Write out each line of the entries exactly, starting at the first and finishing with the line that contains "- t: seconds".

[MATERIAL SUPPLIED Boundary: Start]

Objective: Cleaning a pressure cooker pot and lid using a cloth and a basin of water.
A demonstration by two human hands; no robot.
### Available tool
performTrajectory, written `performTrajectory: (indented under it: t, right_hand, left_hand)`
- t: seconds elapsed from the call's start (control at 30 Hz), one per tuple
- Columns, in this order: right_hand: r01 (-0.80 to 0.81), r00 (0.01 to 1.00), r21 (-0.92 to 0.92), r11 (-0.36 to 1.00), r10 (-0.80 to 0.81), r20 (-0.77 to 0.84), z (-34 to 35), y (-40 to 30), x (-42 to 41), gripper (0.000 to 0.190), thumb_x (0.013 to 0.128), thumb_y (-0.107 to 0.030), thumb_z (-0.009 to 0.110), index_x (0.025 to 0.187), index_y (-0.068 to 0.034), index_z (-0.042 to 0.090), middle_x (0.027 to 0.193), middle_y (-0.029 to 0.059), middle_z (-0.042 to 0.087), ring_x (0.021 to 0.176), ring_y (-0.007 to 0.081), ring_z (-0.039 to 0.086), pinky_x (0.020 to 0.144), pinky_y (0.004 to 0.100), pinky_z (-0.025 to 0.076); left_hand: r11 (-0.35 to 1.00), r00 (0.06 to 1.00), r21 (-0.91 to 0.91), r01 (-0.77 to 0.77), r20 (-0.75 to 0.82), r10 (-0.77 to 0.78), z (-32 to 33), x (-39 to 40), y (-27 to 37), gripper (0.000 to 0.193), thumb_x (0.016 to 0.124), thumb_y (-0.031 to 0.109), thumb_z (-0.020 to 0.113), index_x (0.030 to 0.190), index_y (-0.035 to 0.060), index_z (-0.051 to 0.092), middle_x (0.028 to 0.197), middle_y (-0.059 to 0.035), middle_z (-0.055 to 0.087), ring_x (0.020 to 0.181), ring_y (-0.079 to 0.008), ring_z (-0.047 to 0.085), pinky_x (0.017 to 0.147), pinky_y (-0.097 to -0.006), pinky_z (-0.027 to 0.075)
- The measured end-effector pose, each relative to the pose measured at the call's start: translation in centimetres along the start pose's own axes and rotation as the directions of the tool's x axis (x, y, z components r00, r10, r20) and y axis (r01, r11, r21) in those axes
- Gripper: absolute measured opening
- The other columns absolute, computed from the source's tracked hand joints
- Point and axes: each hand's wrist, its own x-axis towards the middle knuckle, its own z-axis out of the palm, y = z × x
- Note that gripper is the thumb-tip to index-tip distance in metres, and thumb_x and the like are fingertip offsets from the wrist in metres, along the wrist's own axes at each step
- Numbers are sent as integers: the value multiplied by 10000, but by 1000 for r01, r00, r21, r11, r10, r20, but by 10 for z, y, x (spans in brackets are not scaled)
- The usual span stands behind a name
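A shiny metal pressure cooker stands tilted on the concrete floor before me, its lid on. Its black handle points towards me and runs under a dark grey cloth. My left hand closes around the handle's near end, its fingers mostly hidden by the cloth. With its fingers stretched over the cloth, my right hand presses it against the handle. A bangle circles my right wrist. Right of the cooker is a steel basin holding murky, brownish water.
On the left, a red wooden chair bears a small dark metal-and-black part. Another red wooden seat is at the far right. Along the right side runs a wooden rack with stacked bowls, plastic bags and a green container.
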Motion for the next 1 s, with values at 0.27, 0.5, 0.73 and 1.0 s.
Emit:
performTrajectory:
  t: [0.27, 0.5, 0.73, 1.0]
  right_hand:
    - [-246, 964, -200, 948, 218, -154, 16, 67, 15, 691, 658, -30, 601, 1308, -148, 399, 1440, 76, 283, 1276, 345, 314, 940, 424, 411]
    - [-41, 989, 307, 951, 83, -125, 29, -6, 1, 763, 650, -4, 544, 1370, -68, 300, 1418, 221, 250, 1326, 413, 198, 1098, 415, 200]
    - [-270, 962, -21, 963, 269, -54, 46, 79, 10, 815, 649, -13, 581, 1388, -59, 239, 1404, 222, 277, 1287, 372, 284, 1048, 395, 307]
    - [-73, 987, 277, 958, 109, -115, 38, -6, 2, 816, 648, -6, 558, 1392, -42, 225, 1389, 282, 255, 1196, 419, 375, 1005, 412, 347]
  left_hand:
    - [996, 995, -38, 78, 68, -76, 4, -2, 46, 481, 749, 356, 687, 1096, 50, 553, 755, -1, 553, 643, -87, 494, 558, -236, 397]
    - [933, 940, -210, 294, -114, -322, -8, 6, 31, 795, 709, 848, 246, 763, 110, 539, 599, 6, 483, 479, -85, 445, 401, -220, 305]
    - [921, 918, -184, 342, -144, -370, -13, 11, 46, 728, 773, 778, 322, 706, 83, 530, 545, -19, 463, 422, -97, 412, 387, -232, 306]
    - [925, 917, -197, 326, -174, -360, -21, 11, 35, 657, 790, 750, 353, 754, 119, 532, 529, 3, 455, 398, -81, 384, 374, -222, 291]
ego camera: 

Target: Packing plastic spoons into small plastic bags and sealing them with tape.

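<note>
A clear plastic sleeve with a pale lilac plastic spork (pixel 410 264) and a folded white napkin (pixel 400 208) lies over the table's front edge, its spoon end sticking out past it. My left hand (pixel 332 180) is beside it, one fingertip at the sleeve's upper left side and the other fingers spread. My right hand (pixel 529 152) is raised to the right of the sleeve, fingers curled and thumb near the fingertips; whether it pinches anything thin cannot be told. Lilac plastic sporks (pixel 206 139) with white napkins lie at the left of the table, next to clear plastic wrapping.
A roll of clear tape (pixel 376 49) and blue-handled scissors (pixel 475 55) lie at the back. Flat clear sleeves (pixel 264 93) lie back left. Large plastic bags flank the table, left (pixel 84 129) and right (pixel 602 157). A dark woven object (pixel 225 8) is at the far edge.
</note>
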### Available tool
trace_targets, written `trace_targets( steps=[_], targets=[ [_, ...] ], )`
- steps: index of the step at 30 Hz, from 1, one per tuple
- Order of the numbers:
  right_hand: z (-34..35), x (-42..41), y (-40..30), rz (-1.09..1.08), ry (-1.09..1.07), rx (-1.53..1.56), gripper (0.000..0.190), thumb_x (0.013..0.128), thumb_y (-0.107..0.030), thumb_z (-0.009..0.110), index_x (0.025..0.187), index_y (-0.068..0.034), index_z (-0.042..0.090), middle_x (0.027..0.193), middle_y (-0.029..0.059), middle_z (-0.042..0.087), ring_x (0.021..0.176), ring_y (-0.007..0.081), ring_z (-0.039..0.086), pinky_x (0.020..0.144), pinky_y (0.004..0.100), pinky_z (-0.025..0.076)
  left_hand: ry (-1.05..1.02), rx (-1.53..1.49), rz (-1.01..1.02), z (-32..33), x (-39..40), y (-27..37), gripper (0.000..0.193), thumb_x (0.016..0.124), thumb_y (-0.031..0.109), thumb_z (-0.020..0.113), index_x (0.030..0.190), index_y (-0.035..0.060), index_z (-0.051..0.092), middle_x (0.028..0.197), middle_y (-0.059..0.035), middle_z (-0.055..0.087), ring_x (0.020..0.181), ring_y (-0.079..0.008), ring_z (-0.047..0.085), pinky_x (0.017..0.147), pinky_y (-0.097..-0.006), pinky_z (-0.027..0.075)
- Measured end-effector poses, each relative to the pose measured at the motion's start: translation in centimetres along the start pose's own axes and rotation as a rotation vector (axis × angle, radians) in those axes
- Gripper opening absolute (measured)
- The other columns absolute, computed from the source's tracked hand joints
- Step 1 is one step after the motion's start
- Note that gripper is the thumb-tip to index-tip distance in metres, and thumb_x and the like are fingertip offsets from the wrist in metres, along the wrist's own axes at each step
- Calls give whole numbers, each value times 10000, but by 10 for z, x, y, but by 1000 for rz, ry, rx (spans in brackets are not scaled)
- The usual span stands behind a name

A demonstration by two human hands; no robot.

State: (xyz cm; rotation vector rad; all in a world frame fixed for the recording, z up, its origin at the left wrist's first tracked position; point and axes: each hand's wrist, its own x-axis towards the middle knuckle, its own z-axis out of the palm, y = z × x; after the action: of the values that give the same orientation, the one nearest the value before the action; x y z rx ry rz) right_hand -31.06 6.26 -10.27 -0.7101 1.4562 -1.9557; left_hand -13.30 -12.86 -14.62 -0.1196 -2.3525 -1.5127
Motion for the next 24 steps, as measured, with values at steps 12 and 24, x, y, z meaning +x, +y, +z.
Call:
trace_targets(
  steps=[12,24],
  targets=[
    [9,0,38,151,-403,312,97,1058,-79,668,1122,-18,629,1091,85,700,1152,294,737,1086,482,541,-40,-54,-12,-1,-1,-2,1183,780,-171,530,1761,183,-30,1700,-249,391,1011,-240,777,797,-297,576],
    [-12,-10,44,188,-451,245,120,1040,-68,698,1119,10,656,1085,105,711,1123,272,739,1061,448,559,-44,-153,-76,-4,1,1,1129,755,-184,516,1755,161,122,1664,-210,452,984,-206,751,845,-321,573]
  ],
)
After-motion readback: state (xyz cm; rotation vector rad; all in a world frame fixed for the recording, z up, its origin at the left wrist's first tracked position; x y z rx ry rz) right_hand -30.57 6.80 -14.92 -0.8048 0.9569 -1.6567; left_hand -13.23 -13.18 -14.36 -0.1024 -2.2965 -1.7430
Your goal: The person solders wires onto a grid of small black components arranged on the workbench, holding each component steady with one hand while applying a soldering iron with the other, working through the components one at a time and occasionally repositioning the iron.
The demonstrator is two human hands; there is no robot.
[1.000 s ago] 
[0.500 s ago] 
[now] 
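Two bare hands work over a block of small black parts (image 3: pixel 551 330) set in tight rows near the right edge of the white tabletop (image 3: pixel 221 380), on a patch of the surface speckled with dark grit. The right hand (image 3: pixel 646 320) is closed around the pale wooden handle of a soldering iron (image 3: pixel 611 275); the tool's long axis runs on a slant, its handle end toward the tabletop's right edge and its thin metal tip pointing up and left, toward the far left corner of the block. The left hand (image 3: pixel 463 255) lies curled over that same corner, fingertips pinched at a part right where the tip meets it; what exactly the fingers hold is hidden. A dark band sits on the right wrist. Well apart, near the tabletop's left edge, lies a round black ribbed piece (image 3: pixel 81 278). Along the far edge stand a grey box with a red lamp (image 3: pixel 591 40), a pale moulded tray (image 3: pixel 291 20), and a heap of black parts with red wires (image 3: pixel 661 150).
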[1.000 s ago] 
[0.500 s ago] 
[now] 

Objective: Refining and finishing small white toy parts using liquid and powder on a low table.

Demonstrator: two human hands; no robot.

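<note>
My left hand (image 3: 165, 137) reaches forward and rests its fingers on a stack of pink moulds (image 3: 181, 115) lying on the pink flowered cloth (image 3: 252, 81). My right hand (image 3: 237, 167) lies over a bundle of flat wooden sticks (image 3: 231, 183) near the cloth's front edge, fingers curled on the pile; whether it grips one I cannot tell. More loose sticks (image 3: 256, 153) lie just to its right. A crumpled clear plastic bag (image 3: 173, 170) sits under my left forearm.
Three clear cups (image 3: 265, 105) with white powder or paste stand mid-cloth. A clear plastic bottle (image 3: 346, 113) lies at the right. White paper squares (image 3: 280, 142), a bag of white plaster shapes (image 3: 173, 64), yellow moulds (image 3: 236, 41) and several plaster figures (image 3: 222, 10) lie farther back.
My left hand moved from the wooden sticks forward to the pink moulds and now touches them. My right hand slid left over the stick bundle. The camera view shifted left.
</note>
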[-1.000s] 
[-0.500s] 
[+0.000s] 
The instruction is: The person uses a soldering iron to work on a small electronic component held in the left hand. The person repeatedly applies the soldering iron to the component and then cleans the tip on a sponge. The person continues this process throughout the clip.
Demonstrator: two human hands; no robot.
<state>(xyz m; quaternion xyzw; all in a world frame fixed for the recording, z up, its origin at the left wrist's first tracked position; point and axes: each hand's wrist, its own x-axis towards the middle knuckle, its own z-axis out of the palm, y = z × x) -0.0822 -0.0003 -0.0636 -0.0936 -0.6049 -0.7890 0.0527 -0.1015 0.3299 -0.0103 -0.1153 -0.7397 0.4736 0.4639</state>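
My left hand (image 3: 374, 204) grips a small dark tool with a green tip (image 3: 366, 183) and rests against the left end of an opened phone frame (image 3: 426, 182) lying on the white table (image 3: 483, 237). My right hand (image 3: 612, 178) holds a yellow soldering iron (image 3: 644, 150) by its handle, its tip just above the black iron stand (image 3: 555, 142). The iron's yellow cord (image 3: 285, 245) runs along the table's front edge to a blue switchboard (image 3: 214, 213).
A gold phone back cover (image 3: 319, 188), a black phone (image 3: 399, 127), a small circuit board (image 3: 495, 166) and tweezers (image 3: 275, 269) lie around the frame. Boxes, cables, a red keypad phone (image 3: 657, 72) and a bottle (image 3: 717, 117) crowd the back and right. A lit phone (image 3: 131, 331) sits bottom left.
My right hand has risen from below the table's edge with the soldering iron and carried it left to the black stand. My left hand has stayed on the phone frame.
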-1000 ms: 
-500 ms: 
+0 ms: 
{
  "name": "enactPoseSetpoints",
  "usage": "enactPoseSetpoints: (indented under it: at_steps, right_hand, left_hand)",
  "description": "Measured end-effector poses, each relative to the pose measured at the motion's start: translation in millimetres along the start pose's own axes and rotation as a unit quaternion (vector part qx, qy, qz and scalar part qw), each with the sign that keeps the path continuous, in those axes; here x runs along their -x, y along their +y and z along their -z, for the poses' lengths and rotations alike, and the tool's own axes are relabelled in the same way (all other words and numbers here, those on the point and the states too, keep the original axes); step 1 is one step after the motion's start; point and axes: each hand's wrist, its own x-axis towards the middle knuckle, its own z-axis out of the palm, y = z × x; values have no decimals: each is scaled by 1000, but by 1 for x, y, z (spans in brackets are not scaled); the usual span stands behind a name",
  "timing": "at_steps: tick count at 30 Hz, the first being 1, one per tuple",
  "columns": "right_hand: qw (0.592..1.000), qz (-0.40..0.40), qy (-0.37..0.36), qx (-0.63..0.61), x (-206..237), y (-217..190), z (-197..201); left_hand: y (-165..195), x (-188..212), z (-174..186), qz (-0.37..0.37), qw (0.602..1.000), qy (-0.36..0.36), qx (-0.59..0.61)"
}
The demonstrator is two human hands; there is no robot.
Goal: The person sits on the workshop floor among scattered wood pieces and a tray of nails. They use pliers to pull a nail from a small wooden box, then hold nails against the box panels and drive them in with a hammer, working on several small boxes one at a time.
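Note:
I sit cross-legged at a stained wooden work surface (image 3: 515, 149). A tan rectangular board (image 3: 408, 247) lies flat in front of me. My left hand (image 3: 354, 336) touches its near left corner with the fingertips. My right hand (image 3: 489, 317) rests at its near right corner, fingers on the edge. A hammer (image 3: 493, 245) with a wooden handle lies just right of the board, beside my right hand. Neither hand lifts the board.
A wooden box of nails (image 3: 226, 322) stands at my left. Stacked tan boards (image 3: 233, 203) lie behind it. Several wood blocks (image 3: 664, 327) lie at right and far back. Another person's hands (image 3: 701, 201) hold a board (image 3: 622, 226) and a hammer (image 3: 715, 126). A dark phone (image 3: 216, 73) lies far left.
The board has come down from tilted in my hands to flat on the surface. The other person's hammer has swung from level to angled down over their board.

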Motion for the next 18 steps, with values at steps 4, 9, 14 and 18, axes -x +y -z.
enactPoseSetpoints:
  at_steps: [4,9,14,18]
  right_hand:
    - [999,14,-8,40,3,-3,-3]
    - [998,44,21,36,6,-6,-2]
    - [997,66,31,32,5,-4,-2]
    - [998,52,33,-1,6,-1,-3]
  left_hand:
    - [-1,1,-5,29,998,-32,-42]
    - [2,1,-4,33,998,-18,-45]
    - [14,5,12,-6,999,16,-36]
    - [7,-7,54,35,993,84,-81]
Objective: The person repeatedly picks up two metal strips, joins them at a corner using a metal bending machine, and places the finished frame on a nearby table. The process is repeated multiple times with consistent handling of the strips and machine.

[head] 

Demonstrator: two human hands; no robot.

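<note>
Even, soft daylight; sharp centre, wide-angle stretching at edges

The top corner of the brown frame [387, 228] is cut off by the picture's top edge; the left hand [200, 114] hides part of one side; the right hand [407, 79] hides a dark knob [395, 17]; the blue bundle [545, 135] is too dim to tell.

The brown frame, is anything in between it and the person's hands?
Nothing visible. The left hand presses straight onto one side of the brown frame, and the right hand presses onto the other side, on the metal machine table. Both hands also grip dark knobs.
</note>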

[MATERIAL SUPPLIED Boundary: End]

▶ _RESPONSE_:
Objective: Cleaning a pressure cooker pot and lid using a cloth and a basin of water.
A demonstration by two human hands; no robot.
### Available tool
performTrajectory, written `performTrajectory: (indented under it: t, right_hand, left_hand)`
- t: seconds elapsed from the call's start (control at 30 Hz), one per tuple

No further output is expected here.